→ What this task involves: Starting at the line that has "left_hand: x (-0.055" and stopping after the line that has "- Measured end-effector", reproduce the listing below exactly; omit everything else.

Supplied data: Begin

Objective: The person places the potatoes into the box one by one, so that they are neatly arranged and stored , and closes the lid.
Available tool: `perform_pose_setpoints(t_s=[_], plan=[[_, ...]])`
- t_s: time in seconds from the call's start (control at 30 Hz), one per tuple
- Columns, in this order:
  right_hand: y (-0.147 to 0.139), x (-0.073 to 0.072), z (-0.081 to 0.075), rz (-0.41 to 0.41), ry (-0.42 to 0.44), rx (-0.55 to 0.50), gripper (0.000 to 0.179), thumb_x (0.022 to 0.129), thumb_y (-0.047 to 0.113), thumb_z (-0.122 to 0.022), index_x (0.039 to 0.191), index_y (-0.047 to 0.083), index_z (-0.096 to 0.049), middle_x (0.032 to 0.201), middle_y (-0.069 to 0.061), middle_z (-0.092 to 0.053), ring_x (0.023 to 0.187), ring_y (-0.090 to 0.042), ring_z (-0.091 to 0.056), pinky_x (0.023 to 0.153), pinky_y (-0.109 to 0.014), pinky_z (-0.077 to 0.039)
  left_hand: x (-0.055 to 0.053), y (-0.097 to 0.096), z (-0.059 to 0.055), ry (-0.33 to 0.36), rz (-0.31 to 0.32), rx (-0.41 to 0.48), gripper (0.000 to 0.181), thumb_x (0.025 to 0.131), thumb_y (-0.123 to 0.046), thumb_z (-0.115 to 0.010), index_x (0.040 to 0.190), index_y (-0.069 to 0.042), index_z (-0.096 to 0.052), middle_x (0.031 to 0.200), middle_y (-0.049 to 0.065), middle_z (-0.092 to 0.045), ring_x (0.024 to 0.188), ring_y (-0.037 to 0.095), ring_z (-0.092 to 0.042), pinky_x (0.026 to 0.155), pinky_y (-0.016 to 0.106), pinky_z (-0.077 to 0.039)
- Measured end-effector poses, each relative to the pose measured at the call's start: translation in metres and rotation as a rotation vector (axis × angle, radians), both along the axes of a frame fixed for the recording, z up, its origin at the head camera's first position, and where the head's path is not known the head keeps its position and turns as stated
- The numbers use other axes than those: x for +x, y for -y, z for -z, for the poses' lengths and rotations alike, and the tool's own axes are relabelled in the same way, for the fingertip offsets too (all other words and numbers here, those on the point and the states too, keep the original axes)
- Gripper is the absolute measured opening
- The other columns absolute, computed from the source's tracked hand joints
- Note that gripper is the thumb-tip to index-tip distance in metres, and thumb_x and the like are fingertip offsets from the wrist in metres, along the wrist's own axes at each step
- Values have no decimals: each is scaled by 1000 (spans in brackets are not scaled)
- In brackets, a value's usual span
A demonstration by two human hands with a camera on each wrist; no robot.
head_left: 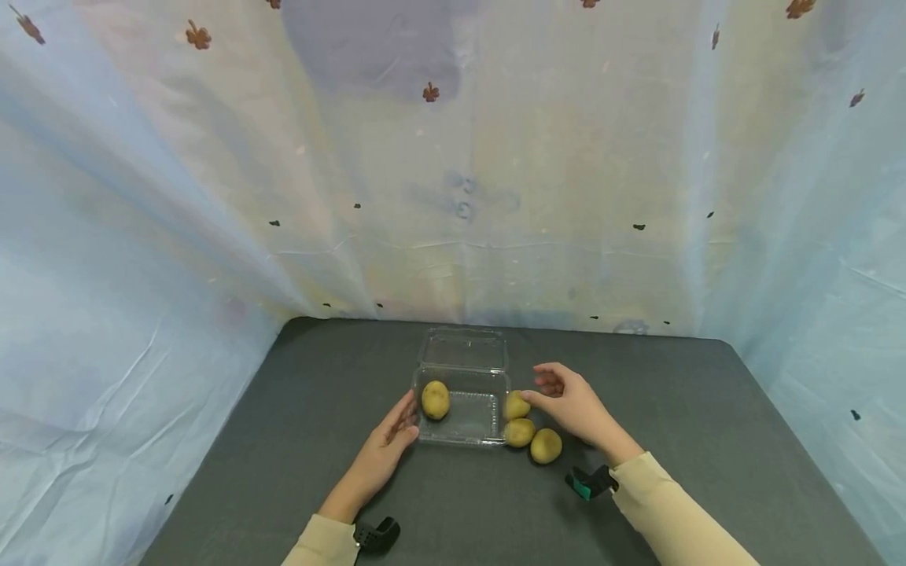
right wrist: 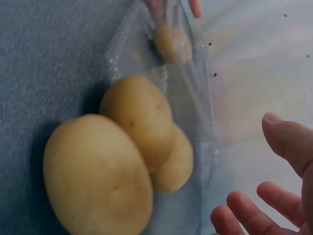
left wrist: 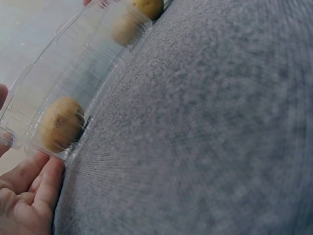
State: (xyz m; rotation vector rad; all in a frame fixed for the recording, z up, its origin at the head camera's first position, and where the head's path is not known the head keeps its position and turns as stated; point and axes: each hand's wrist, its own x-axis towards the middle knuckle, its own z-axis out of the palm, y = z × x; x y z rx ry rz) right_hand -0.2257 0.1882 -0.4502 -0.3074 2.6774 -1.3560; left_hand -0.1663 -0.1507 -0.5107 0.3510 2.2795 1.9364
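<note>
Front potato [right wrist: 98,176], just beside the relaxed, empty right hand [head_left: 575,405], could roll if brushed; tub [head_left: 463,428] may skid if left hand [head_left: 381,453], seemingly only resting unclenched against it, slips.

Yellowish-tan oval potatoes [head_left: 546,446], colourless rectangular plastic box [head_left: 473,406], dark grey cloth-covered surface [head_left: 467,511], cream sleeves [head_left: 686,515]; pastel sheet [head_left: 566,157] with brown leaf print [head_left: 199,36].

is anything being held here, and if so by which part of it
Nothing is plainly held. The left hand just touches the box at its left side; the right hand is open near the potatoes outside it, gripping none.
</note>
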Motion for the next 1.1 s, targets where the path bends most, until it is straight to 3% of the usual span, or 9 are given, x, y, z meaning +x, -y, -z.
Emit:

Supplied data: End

→ Output of the task:
  left_hand: x (-0.055 to 0.053), y (-0.097 to 0.096), z (-0.059 to 0.055), ry (-0.33 to 0.36), rz (-0.31 to 0.32), rx (-0.41 to 0.48), gripper (0.000 to 0.181), thumb_x (0.025 to 0.131), thumb_y (-0.123 to 0.046), thumb_z (-0.115 to 0.010), index_x (0.040 to 0.190), index_y (-0.069 to 0.042), index_z (-0.096 to 0.052), middle_x (0.031 to 0.200), middle_y (-0.049 to 0.065), middle_z (-0.092 to 0.045), ring_x (0.024 to 0.188), ring_y (-0.037 to 0.095), ring_z (-0.092 to 0.042), pinky_x (0.026 to 0.155), pinky_y (-0.016 to 0.106), pinky_z (-0.077 to 0.039)
- Measured end-effector poses, each relative to the pose measured at the call's start: translation in metres and rotation as a rotation vector (axis × angle, radians), both along the axes of a frame fixed for the recording, z up, its origin at the head camera's first position, and where the head's path is not known the head keeps its position and turns as stated

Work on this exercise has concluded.